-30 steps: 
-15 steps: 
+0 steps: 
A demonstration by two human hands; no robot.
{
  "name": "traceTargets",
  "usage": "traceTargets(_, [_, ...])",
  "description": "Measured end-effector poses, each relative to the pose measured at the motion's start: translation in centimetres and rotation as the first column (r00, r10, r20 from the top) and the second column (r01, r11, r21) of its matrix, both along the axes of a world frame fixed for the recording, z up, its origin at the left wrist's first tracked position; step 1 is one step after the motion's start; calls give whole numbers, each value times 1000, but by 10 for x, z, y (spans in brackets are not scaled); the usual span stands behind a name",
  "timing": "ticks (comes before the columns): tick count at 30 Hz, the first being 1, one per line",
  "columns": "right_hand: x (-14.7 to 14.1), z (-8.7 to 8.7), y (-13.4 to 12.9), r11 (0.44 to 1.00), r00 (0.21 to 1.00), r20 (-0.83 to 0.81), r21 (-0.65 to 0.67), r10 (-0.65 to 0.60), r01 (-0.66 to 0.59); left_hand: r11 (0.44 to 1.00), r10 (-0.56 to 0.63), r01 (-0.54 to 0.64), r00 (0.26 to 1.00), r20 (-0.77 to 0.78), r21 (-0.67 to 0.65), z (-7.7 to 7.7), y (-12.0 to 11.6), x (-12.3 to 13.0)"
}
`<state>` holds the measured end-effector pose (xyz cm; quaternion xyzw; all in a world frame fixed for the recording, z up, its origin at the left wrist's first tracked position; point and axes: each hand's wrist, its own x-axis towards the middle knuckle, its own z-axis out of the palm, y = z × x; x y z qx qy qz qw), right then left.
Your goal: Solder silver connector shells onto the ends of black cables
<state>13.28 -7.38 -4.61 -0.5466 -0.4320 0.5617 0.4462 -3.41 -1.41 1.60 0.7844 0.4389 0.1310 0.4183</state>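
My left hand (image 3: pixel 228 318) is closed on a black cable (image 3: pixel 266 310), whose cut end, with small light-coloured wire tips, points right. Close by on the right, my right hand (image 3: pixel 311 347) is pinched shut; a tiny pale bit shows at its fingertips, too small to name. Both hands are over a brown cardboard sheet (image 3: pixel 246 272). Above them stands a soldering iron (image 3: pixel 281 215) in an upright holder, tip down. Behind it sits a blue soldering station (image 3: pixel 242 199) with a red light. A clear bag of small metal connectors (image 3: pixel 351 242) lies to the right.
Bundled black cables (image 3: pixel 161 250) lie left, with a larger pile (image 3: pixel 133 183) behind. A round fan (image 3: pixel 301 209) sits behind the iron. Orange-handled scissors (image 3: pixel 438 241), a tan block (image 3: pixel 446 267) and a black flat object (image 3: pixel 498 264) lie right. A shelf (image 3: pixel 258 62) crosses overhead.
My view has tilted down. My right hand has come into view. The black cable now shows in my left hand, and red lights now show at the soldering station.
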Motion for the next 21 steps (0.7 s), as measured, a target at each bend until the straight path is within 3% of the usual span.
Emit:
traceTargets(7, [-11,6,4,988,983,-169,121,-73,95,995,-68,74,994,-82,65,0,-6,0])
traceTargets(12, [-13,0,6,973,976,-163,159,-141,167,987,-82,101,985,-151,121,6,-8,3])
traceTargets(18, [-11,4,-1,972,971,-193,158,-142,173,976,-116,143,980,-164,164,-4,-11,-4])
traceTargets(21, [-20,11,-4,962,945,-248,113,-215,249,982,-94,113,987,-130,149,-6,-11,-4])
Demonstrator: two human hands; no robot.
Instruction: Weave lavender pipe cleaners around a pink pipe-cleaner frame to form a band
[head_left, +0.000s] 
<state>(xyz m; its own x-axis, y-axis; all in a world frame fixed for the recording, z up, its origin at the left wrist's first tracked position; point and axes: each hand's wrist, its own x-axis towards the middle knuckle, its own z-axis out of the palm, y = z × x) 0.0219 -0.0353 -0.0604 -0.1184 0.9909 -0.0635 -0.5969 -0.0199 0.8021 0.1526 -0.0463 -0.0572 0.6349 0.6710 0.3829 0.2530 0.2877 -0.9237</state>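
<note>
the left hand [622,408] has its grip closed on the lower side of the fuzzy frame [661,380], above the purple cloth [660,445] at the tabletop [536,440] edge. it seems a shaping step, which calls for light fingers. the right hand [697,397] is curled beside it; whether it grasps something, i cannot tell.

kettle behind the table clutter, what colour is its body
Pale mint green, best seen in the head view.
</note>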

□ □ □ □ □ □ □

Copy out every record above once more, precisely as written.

Final answer:
-30 steps: 
-15 steps: 
+0 steps: 
A demonstration by two human hands; no robot.
{
  "name": "traceTargets",
  "usage": "traceTargets(_, [_, ...])",
  "description": "Measured end-effector poses, each relative to the pose measured at the motion's start: translation in centimetres and rotation as the first column (r00, r10, r20 from the top) and the second column (r01, r11, r21) of its matrix, both along the axes of a world frame fixed for the recording, z up, its origin at the left wrist's first tracked position; step 1 is one step after the motion's start; calls give whole numbers, each value times 1000, but by 10 for x, z, y (spans in brackets are not scaled); the usual span stands behind a name",
  "timing": "ticks (comes before the columns): tick count at 30 Hz, the first being 1, one per line",
  "columns": "right_hand: x (-14.7 to 14.1), z (-8.7 to 8.7), y (-13.4 to 12.9), r11 (0.44 to 1.00), r00 (0.21 to 1.00), r20 (-0.83 to 0.81), r21 (-0.65 to 0.67), r10 (-0.65 to 0.60), r01 (-0.66 to 0.59); left_hand: r11 (0.44 to 1.00), r10 (-0.56 to 0.63), r01 (-0.54 to 0.64), r00 (0.26 to 1.00), r20 (-0.77 to 0.78), r21 (-0.67 to 0.65), z (-7.7 to 7.7), y (-12.0 to 11.6), x (-12.3 to 13.0)"
}
`<state>` holds the measured end-effector pose (xyz cm; quaternion xyzw; all in a world frame fixed for the recording, z up, its origin at the left wrist's first tracked position; point and axes: each hand's wrist, its own x-axis towards the middle knuckle, its own z-axis out of the palm, y = z × x; x y z qx qy qz qw), right then left.
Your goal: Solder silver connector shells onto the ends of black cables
<state>13.28 -7.38 -4.61 -0.5466 -0.4320 0.5617 0.4462 -3.41 -1.41 1.60 0.7844 0.4389 0.1310 0.4183</state>
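My left hand (image 3: pixel 228 318) is closed on a black cable (image 3: pixel 266 310), whose cut end, with small light-coloured wire tips, points right. Close by on the right, my right hand (image 3: pixel 311 347) is pinched shut; a tiny pale bit shows at its fingertips, too small to name. Both hands are over a brown cardboard sheet (image 3: pixel 246 272). Above them stands a soldering iron (image 3: pixel 281 215) in an upright holder, tip down. Behind it sits a blue soldering station (image 3: pixel 242 199) with a red light. A clear bag of small metal connectors (image 3: pixel 351 242) lies to the right.
Bundled black cables (image 3: pixel 161 250) lie left, with a larger pile (image 3: pixel 133 183) behind. A round fan (image 3: pixel 301 209) sits behind the iron. Orange-handled scissors (image 3: pixel 438 241), a tan block (image 3: pixel 446 267) and a black flat object (image 3: pixel 498 264) lie right. A shelf (image 3: pixel 258 62) crosses overhead.
My view has tilted down. My right hand has come into view. The black cable now shows in my left hand, and red lights now show at the soldering station.
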Motion for the next 21 steps (0.7 s), as measured, a target at each bend until the straight path is within 3% of the usual span.
Emit:
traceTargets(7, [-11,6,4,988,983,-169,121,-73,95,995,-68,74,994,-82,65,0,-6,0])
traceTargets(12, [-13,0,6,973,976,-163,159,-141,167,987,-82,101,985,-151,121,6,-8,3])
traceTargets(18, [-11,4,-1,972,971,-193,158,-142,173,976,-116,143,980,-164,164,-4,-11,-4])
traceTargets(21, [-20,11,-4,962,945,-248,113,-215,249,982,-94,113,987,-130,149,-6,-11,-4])
Demonstrator: two human hands; no robot.
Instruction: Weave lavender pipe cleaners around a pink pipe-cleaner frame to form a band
[head_left, +0.000s] 
<state>(xyz m; its own x-axis, y-axis; all in a world frame fixed for the recording, z up, its origin at the left wrist's first tracked position; point and axes: each hand's wrist, its own x-axis towards the middle knuckle, its own z-axis out of the palm, y = z × x) 0.0219 -0.0353 -0.0604 -0.1184 0.9909 -0.0635 -0.5969 -0.0199 0.8021 0.1526 -0.0463 -0.0572 0.6349 0.6710 0.3829 0.2530 0.2877 -0.9237</state>
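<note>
the left hand [622,408] has its grip closed on the lower side of the fuzzy frame [661,380], above the purple cloth [660,445] at the tabletop [536,440] edge. it seems a shaping step, which calls for light fingers. the right hand [697,397] is curled beside it; whether it grasps something, i cannot tell.

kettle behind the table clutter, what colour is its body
Pale mint green, best seen in the head view.
</note>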

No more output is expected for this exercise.